- **EXERCISE DATA**:

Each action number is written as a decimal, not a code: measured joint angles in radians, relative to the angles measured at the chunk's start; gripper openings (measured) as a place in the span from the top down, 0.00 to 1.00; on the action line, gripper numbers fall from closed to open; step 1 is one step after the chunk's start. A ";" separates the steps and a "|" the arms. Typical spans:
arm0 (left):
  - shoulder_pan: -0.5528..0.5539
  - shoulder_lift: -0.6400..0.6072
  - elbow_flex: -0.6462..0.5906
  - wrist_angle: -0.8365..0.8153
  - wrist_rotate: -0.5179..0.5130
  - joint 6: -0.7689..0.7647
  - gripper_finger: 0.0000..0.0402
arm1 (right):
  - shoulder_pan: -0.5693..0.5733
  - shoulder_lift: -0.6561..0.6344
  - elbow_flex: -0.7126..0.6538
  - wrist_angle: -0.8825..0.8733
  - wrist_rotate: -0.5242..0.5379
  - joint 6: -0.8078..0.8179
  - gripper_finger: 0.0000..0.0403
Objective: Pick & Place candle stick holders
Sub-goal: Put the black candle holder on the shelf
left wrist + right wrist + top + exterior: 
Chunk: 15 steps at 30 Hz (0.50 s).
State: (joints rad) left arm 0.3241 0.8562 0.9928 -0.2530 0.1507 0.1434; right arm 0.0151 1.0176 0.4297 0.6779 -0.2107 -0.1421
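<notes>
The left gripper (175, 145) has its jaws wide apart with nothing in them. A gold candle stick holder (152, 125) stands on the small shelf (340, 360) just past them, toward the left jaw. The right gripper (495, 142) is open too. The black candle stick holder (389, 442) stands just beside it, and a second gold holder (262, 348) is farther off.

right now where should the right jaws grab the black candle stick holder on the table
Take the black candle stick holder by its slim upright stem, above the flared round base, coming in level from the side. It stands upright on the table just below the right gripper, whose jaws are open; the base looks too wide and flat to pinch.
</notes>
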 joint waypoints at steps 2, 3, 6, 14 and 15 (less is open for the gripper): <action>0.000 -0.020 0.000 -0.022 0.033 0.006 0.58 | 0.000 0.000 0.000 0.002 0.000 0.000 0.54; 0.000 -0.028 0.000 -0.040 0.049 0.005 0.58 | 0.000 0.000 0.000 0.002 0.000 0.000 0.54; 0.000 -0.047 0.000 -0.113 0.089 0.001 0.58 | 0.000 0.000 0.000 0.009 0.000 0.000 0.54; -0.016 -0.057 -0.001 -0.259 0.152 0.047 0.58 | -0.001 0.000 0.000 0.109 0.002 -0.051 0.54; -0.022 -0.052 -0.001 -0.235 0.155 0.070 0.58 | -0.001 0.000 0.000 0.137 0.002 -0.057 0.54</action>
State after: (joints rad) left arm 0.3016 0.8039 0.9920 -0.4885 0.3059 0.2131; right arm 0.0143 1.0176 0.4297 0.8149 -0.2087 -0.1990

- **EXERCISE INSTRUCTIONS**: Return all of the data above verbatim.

- **EXPECTED ANSWER**:
Each action number is written as a decimal, not a code: measured joint angles in radians, relative to the angles measured at the chunk's start; gripper openings (measured) as a place in the span from the top down, 0.00 to 1.00; on the action line, gripper numbers fall from closed to open; step 1 is one step after the chunk's start. A ";" separates the steps and a "|" the arms. Typical spans:
arm0 (left):
  - shoulder_pan: -0.5528..0.5539
  - shoulder_lift: -0.6400..0.6072
  - elbow_flex: -0.6462..0.5906
  - wrist_angle: -0.8365..0.8153
  - wrist_rotate: -0.5179..0.5130
  - joint 6: -0.7689..0.7647
  - gripper_finger: 0.0000..0.0402
arm1 (right):
  - shoulder_pan: -0.5693..0.5733
  - shoulder_lift: -0.6561..0.6344
  - elbow_flex: -0.7126..0.6538
  - wrist_angle: -0.8825..0.8733
  - wrist_rotate: -0.5242..0.5379
  - joint 6: -0.8078..0.8179
  - gripper_finger: 0.0000..0.0403
Objective: Pick & Place candle stick holders
Sub-goal: Put the black candle holder on the shelf
left wrist + right wrist + top + exterior: 
Chunk: 15 steps at 30 Hz (0.50 s).
State: (joints rad) left arm 0.3241 0.8562 0.9928 -0.2530 0.1507 0.1434; right arm 0.0151 1.0176 0.4297 0.6779 -0.2107 -0.1421
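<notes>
The left gripper (175, 145) has its jaws wide apart with nothing in them. A gold candle stick holder (152, 125) stands on the small shelf (340, 360) just past them, toward the left jaw. The right gripper (495, 142) is open too. The black candle stick holder (389, 442) stands just beside it, and a second gold holder (262, 348) is farther off.

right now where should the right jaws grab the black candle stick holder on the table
Take the black candle stick holder by its slim upright stem, above the flared round base, coming in level from the side. It stands upright on the table just below the right gripper, whose jaws are open; the base looks too wide and flat to pinch.
</notes>
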 joint waypoints at steps 2, 3, 6, 14 and 15 (less is open for the gripper): <action>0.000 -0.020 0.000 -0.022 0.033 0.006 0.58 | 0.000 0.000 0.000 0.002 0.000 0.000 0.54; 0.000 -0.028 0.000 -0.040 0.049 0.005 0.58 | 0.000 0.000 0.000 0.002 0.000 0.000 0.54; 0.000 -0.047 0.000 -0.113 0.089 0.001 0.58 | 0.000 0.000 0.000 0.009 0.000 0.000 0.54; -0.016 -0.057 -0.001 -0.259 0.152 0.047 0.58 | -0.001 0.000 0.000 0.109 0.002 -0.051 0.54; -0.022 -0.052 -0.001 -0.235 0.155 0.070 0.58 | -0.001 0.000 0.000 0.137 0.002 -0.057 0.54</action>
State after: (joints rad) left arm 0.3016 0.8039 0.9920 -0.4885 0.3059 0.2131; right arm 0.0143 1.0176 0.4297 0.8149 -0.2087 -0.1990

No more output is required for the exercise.